▶ **Your instructions**: In full and without changes, output the data.

▶ **Supplied data**:
"""
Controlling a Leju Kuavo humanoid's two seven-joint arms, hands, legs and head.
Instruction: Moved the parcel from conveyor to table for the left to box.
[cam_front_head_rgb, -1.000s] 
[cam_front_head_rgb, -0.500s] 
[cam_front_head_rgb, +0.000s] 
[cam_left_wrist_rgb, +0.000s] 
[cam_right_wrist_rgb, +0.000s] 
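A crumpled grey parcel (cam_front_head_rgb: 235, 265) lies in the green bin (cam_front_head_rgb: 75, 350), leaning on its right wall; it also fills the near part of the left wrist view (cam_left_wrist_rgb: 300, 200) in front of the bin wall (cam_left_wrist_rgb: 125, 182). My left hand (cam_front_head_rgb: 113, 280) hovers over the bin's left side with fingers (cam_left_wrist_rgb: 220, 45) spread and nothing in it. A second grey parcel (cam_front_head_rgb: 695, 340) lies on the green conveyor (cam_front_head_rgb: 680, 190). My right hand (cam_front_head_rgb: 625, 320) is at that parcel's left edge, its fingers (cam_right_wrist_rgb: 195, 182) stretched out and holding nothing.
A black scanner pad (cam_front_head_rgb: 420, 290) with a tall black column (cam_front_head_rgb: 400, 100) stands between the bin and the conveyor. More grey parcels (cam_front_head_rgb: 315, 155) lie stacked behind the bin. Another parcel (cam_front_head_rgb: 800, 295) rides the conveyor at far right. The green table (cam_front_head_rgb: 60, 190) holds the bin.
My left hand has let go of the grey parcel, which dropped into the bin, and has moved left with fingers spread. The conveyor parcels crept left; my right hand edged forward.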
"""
▶ **Exercise solution**:
Controlling a Leju Kuavo humanoid's two seven-joint arms, hands, legs and head.
Instruction: Moved the parcel from conveyor to table for the left to box.
[cam_front_head_rgb, -1.000s] 
[cam_front_head_rgb, -0.500s] 
[cam_front_head_rgb, +0.000s] 
[cam_left_wrist_rgb, +0.000s] 
[cam_right_wrist_rgb, +0.000s] 
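A crumpled grey parcel (cam_front_head_rgb: 235, 265) lies in the green bin (cam_front_head_rgb: 75, 350), leaning on its right wall; it also fills the near part of the left wrist view (cam_left_wrist_rgb: 300, 200) in front of the bin wall (cam_left_wrist_rgb: 125, 182). My left hand (cam_front_head_rgb: 113, 280) hovers over the bin's left side with fingers (cam_left_wrist_rgb: 220, 45) spread and nothing in it. A second grey parcel (cam_front_head_rgb: 695, 340) lies on the green conveyor (cam_front_head_rgb: 680, 190). My right hand (cam_front_head_rgb: 625, 320) is at that parcel's left edge, its fingers (cam_right_wrist_rgb: 195, 182) stretched out and holding nothing.
A black scanner pad (cam_front_head_rgb: 420, 290) with a tall black column (cam_front_head_rgb: 400, 100) stands between the bin and the conveyor. More grey parcels (cam_front_head_rgb: 315, 155) lie stacked behind the bin. Another parcel (cam_front_head_rgb: 800, 295) rides the conveyor at far right. The green table (cam_front_head_rgb: 60, 190) holds the bin.
My left hand has let go of the grey parcel, which dropped into the bin, and has moved left with fingers spread. The conveyor parcels crept left; my right hand edged forward.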

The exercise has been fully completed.